• _TASK REQUIREMENTS_
Quote the material below exactly as written, from the first line to the line that holds "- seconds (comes", endpoints included.

BEGIN

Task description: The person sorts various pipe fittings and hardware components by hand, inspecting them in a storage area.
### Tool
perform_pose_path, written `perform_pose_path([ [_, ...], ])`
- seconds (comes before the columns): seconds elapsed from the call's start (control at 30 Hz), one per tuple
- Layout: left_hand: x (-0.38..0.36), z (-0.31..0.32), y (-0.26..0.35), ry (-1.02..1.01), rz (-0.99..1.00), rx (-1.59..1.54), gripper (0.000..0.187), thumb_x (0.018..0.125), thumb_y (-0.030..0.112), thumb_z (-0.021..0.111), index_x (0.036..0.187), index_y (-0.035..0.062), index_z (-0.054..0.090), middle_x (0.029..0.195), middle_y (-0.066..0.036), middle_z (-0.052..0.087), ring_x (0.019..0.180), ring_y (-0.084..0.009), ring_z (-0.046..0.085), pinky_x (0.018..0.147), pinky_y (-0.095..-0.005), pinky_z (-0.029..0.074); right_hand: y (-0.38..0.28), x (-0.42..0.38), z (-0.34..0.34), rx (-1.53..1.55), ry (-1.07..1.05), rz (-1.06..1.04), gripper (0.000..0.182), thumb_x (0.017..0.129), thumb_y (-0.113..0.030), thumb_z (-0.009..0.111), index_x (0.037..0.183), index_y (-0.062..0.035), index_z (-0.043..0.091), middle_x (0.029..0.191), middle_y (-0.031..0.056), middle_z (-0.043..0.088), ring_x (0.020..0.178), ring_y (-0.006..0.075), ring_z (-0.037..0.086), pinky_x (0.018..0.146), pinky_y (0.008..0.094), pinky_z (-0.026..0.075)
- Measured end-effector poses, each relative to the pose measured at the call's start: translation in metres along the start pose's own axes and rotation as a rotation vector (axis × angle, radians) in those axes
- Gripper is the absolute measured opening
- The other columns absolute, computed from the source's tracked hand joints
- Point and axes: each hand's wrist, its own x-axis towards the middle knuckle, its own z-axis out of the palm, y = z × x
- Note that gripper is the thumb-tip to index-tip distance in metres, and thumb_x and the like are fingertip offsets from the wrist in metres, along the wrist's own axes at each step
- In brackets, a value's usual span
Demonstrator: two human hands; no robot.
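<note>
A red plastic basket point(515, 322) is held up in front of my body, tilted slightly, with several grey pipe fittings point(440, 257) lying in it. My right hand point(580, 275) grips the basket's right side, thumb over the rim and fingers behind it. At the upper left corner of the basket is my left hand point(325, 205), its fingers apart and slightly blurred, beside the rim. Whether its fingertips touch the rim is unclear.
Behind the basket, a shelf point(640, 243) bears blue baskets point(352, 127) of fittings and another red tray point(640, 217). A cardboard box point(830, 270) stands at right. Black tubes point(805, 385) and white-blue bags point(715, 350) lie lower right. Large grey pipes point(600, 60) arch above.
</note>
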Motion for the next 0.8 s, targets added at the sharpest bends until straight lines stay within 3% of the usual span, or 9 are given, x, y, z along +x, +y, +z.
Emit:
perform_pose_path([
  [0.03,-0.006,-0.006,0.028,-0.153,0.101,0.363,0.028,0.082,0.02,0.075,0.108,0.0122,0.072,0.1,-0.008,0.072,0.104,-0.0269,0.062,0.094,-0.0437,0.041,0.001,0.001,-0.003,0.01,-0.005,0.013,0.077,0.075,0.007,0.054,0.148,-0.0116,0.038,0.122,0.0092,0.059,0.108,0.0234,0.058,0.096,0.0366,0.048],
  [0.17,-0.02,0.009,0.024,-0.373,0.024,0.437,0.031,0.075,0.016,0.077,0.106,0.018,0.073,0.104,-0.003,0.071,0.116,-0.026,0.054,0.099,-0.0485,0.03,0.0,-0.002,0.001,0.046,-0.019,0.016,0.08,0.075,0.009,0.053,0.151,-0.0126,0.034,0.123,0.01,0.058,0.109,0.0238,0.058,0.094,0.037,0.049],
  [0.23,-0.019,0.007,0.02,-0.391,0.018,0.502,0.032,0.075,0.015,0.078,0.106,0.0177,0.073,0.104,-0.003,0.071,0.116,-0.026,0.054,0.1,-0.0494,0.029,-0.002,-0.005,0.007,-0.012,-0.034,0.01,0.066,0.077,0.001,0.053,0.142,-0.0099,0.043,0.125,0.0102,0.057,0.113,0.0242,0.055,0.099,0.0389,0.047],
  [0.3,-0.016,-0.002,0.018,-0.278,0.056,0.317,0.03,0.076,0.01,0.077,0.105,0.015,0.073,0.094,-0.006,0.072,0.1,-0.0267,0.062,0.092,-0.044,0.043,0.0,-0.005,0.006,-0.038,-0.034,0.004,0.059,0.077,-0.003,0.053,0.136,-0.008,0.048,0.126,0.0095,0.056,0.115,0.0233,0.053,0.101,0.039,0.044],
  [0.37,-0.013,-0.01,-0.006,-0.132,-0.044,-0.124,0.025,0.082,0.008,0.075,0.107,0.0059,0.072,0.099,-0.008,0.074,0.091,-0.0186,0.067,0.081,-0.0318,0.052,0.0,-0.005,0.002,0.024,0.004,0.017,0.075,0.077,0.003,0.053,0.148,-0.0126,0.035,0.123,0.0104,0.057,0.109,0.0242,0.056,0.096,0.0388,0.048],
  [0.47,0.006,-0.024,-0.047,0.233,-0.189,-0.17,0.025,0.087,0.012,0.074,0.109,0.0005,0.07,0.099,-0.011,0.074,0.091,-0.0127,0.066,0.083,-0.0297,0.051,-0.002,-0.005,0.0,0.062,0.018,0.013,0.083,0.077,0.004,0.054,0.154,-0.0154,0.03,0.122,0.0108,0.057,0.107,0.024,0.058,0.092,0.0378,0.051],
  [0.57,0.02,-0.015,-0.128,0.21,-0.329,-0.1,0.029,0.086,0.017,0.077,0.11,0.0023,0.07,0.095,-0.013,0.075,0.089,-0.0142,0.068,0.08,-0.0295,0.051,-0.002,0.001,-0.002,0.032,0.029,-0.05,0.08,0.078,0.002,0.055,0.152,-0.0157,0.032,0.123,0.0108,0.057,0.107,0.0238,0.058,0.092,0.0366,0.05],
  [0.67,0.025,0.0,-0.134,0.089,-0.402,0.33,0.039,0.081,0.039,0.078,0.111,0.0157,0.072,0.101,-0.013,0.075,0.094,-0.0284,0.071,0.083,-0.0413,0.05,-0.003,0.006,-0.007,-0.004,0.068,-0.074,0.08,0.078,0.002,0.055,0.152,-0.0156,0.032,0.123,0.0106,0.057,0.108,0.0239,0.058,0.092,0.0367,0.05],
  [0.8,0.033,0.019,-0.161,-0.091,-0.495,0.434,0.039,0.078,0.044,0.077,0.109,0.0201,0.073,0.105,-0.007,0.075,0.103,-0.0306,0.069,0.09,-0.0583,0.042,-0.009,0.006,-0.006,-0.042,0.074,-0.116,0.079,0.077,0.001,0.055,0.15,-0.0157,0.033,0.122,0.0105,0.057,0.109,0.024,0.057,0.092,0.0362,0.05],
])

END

• _EXERCISE OUTPUT_
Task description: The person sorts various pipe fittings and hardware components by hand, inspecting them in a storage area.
### Tool
perform_pose_path, written `perform_pose_path([ [_, ...], ])`
- seconds (comes before the columns): seconds elapsed from the call's start (control at 30 Hz), one per tuple

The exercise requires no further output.